Critique de White Shadow : un drame africain visuellement superbe mais imparfait

White Shadow

7.5

Scénario

6.0/10

Casting

7.2/10

Réalisation

9.4/10

Les pour

  • Une réalisation magnifique
  • Des images superbes
  • Un réalisme particulièrement immersif
  • Une approche presque documentaire

Les contre

  • Un scénario trop léger
  • Une seconde partie qui tourne en rond
  • Des personnages auxquels il est difficile de s’attacher
Avis:

X#WhiteShadow #etrangefestival #NoazDeshe #HamisiBazili #SalumAbdallah #RizikiAlly

Titre originalWhite Shadow

RéalisateurNoaz Deshe

Casting principalHamisi Bazili, Salum Abdallah, Riziki Ally

Durée1 h 57

Date de sortie en FrancePrésenté à L’Étrange Festival (pas de sortie nationale en salles)

Est-ce un film ou un documentaire ? Difficile à dire devant White Shadow, qui adopte le point de vue d’un enfant albinos pour raconter les difficultés de son quotidien en Afrique, mais aussi celles de toute une population vivant dans une extrême pauvreté.

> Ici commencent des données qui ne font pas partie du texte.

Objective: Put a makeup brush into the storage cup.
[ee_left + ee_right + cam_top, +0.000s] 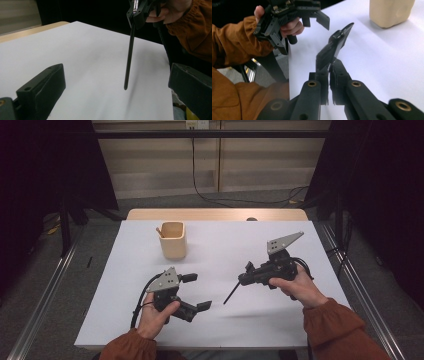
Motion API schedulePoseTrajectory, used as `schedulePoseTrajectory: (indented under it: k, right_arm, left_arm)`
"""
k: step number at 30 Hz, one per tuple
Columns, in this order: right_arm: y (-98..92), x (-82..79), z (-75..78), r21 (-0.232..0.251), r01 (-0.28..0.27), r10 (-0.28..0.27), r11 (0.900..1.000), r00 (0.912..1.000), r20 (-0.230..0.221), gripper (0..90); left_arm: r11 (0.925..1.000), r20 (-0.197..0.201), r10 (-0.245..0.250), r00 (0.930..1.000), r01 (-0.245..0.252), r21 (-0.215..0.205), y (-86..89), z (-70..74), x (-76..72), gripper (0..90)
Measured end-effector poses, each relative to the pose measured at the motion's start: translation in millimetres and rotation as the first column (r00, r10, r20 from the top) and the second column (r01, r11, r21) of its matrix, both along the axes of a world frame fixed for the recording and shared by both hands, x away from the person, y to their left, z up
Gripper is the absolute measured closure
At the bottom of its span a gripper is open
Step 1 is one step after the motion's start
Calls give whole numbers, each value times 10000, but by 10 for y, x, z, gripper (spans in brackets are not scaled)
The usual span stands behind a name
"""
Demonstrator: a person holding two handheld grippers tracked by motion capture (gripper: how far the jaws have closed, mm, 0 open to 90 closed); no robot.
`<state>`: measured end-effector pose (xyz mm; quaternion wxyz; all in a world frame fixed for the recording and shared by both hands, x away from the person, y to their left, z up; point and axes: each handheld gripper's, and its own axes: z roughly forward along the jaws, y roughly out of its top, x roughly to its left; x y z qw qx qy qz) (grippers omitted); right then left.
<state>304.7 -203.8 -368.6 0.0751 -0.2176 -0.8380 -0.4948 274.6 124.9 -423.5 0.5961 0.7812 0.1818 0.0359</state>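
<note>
R gripper (246, 277) fingers clamped on black stick (231, 295), lifted over tabletop (225, 325), tip down. L gripper (196, 291) fingers wide, empty, resting near. Cup (173, 240) well apart, one stick inside. Est. midway: stick picked, drop into cup left.

left tool jaws wide apart — nothing between | right tool (133, 23) clamps black rod (128, 60) above white table (75, 50)
</note>
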Motion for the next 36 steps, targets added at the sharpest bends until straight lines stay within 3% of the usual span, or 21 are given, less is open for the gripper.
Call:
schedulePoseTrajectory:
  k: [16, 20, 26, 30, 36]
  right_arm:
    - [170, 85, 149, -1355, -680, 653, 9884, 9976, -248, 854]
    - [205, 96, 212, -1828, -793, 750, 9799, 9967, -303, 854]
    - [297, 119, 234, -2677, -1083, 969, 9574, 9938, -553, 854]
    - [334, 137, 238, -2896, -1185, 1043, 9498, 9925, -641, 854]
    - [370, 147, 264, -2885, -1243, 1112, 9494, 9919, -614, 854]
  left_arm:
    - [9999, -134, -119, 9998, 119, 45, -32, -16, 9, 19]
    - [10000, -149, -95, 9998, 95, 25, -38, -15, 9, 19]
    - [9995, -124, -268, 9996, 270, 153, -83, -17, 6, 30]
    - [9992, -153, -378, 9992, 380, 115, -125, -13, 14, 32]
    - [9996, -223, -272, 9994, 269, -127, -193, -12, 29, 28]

Le film cherche constamment à rester au plus près de la réalité. On assiste ainsi à des scènes de violences physiques, à un meurtre particulièrement brutal — sans jamais sombrer dans le gore, ce n’est d’ailleurs absolument pas le but — mais aussi à des moments de joie, des croyances, des coutumes et, plus simplement, à des instants de vie. Le choix est clair : montrer les choses telles qu’elles sont, sans artifices, et cela fonctionne plutôt bien.

White Shadow critique1

D’un point de vue technique, il est difficile de ne pas admirer le travail de Noaz Deshe. La mise en scène regorge de plans magnifiques et témoigne d’un véritable sens de l’image.

En revanche, on finit par regretter ce qui ressemble à une absence de véritable scénario. Après environ une heure trente, une sensation de tourner en rond s’installe progressivement et l’ennui commence malheureusement à prendre le dessus.

Il est également difficile de réellement s’attacher aux personnages. À force de vouloir observer toute l’Afrique qui entoure son héros, le réalisateur finit presque par oublier ce dernier. Il devient finalement un personnage parmi tant d’autres plutôt que le véritable centre du récit.

White Shadow critique2

Avec une histoire plus construite et des personnages plus attachants, Noaz Deshe aurait sans aucun doute signé un très grand film.

L’exemple de Les Bêtes du Sud sauvage me revient immédiatement en tête. Lui aussi proposait une mise en scène remarquable, mais bénéficiait surtout d’une histoire beaucoup plus touchante et d’une jeune actrice au charisme exceptionnel. C’est précisément ce qui manque à White Shadow pour franchir un véritable cap.